Vielleicht liegt dies an der fehleingeschätzten Situation der "Normalen", daß dies was Einem gefällt, noch lange nicht das ist, was Einer auch kann. Also dem zu großem Abstand von Konsumempfinden und eigenem Vermögen, Tun, oder Hinzu - Tun.

Da ein Ubermaß an Konsum zur Zeit ein wesentliches Merkmal von Zeitgeist ist, fällt die Verwechslung leicht und manch einer tief, wenn es um die Aktivierung eigener Motorik, eigener Kreativität geht.

Wenn die Arbeit auf eine Gruppensitluation hin ausgelegt ist, kann die Stimmulierung von Einzelnen, die Ansprache des individuellen "Materials" nicht in dem Umfang passieren, wie dies in Einzel - oder Kleingruppenarbeit statffinden kann.

Dennoch ist gerade diese Vorgabe eine Herausforderung an die Kreativität aller Beteiligten, möglichst "im Fluß" zu bleiben, also sich dem Vermögen nach Veränderung (von An - Ab und Zusichten) zu öffnen, sich im Prozess des Geschehens zu wandeln.

Angefangen von einfachen Ubungen des konkreten "Nachspielens", über Variablen der rhythmischen Kommunikation, bis hin zu komplexeren Grupenkompositionen aus Selbst -(er)-gefundenem Material, liegt die Spannbreite des Zusammen-Spiels. Dabei wird durch die bewußte spontane Umgestaltung von wiedererkennbarem klanglich / rhythmischen Material eine Situation geschaffen, die sofort zum reagieren veranlassen soll.

"Haltegriffe" der Orientierung, die schnell zur Gewohnheit werden, rutschen so weg und der Spieler findet sich in einer Situation, wo er aus eigener Spontanität und Kreativität neue Wege neue Kommunnikationsmöglichkeiten finden kann.

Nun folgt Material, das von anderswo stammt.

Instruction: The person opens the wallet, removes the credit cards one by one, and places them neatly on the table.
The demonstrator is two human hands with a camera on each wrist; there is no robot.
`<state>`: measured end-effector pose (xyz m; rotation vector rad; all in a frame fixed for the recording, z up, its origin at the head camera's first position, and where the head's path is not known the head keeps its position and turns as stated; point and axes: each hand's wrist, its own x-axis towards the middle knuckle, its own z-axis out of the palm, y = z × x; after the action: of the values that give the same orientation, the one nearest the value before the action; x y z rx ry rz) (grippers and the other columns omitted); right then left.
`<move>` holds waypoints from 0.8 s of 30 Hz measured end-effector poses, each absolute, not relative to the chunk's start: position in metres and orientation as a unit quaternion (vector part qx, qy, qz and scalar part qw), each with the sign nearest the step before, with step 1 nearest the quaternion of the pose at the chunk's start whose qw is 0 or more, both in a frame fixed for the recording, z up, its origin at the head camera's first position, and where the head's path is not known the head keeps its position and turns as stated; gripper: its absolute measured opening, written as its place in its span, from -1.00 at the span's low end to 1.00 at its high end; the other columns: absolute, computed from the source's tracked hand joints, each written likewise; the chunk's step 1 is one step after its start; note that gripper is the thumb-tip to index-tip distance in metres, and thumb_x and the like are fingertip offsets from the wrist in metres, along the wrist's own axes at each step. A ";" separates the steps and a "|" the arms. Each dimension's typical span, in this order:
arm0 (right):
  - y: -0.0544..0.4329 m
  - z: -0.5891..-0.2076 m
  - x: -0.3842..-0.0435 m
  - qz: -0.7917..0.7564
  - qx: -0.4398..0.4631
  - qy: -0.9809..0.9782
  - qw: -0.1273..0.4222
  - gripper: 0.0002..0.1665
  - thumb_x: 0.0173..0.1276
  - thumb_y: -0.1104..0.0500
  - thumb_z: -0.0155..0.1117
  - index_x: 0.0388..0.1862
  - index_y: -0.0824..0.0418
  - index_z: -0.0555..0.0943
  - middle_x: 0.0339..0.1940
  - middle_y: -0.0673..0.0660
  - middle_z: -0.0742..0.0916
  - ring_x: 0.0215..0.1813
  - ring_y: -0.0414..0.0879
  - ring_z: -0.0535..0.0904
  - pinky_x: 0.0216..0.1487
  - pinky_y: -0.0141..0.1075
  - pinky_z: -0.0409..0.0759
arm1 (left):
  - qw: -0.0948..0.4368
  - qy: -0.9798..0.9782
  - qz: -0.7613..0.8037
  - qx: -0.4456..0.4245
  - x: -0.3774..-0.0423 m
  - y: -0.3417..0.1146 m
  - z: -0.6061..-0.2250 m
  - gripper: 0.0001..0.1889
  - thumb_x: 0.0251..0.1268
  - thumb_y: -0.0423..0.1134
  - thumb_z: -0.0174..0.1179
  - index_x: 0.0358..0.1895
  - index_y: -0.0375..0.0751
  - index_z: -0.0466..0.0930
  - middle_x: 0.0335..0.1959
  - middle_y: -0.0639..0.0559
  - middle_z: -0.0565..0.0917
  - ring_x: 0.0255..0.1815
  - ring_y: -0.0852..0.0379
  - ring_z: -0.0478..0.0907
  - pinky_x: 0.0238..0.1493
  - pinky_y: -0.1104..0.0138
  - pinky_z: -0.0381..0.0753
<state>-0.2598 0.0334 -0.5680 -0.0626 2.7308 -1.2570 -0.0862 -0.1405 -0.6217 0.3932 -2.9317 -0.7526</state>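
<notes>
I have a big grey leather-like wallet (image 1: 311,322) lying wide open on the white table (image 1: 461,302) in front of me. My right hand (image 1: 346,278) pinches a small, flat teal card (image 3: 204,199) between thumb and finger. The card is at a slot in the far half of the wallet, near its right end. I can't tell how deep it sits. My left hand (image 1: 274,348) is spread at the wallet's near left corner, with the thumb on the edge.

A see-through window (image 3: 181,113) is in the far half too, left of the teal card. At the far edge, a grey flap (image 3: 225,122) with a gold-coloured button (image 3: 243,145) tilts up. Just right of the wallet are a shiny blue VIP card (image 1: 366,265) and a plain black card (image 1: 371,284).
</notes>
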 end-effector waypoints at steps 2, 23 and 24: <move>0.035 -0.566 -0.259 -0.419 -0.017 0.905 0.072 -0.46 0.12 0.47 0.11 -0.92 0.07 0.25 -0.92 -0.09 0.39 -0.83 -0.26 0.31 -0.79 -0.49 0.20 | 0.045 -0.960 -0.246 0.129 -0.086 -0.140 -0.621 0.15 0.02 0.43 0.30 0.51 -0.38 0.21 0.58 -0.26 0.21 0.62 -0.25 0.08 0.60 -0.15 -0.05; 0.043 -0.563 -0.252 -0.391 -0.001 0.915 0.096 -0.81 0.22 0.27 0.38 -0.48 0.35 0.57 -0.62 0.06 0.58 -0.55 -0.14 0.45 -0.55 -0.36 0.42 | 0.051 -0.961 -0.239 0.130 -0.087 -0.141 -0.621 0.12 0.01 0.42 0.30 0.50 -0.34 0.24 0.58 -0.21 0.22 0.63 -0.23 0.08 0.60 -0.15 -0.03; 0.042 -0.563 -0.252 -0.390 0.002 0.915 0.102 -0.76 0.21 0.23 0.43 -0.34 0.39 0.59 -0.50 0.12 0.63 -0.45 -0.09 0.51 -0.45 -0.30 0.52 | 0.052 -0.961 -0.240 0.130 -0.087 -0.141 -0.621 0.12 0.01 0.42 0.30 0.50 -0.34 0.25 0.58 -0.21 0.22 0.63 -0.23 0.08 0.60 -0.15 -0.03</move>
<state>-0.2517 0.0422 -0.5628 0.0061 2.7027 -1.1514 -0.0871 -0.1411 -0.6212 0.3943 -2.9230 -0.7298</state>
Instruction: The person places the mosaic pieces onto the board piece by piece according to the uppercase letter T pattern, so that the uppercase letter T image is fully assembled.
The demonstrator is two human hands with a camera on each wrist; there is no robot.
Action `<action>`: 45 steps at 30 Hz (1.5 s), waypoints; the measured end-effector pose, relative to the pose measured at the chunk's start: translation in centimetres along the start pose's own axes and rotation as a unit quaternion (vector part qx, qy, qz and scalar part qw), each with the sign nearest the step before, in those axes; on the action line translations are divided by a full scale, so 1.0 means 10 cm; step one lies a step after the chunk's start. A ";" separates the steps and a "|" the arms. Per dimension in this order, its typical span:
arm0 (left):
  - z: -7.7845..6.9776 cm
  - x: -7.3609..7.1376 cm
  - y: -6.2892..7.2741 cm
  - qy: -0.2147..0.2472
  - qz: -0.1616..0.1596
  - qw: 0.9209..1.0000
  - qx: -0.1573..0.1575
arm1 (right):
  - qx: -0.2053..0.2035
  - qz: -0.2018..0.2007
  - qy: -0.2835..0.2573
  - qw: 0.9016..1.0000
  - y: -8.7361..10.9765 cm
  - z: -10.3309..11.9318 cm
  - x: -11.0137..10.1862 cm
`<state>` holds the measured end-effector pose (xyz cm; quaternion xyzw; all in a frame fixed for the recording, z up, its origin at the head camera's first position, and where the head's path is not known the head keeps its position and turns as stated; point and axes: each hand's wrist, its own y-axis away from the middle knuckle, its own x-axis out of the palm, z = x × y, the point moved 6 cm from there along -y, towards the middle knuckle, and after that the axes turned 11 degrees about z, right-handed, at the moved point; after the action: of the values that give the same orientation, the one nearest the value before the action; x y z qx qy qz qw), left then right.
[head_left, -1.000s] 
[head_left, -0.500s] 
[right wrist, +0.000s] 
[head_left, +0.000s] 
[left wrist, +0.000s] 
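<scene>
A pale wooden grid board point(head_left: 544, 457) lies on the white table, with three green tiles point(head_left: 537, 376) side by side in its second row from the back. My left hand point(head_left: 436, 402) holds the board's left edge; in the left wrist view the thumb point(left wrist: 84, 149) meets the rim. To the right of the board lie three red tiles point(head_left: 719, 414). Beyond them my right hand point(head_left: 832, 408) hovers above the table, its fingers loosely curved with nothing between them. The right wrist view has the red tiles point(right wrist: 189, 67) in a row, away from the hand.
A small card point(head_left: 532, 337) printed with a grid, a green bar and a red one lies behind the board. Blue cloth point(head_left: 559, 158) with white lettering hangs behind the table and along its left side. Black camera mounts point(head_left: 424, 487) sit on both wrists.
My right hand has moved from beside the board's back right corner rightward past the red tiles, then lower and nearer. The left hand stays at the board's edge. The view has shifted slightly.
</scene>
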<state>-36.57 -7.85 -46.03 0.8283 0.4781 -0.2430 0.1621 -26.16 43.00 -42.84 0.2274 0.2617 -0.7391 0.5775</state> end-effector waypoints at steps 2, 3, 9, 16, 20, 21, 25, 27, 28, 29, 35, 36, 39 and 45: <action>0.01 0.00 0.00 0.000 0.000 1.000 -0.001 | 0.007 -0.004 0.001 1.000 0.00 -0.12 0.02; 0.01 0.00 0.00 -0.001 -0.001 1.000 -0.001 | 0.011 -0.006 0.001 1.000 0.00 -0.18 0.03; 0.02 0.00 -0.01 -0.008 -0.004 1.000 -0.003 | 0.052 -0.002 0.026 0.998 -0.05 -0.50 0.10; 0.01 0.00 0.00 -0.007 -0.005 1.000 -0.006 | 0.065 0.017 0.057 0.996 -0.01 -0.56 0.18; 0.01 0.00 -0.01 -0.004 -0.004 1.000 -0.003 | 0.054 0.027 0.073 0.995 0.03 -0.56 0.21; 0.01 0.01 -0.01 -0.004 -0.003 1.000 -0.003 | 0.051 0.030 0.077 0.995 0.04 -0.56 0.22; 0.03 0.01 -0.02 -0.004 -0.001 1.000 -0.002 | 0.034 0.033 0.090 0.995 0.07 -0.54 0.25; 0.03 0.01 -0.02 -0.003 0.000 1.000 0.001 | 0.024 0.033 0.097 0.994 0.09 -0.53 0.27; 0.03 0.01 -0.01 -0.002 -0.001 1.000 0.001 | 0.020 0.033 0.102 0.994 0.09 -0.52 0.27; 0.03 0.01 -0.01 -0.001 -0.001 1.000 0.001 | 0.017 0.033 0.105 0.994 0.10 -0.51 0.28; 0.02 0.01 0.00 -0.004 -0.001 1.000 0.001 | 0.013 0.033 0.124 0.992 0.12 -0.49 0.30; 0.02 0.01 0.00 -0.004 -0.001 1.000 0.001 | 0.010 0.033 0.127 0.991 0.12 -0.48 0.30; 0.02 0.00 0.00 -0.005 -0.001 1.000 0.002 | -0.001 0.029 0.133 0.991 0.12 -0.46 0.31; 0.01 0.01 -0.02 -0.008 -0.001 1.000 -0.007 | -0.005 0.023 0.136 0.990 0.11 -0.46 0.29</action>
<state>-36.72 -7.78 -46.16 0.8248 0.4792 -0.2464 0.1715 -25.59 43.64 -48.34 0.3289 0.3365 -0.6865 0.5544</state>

Diese neu eingeschlagenen, zunächst eher unbekannten Pfade, dienen nun als nächste Basis von der aus ein Stück weiter gegangen werden kann, welche weiter vertieft und und somit bewußter wird.

Musikalische Puzzles sammeln sich an, Klänge und Rhythmen mit denen "Umgang" möglich ist, die man umkreisen kann, die man beleben oder liegen lassen kann. "Entscheidung" bahnt sich einen kleinen Weg. Die Welt der "All Einheit" wird sich selbst bewußt und teilt sich in die unweigerliche Entwicklung des Supjekts >< Objekts. Man steht Etwas gegenüber und gewinnt so an Handlungsraum. Das gab es vorher noch nicht.

Imputse zu setzen ist notwendig um Basis zu geben, Unsicherheiten abzubauen, jemanden aus seinem Schlupfwinkel hervorzulocken. Wenn die Art des Findens von Rhythmen und Klängen erst einmal verstanden wurde, kann somit einem immer größer werdenden Entscheidungsraum eigenes musikalisches Material erfunden werden und als Teil einer Gruppenkomposition zur Sprache kommen.

Solo - Duo, eins zu drei, zwei zu fünf u.s.w. bieten Möglickeiten "Subgruppen" quasi die einzelnen Orchesterfamilein zu bilden und eine Kommunikation untereinander herzustellen.

Der Austausch von Improvisation, Komposition und der Rolle des Dirigierens, der Anweisung, bietet die Möglichkeit in verschiedene Rollen zu schlüpfen, sich auszuprobieren, wo gewöhnlich immer Andere für einen stehen, handeln, denken und sogar fühlen.

Eine neue Rolle im Leben wurde gefunden und wird gestaltet.......

Es klingt die Aussicht auf Leben an, auf die Spielbarkeit des Seins, wo vordem Verschüttetes in zäh quälendem Schweigen lag.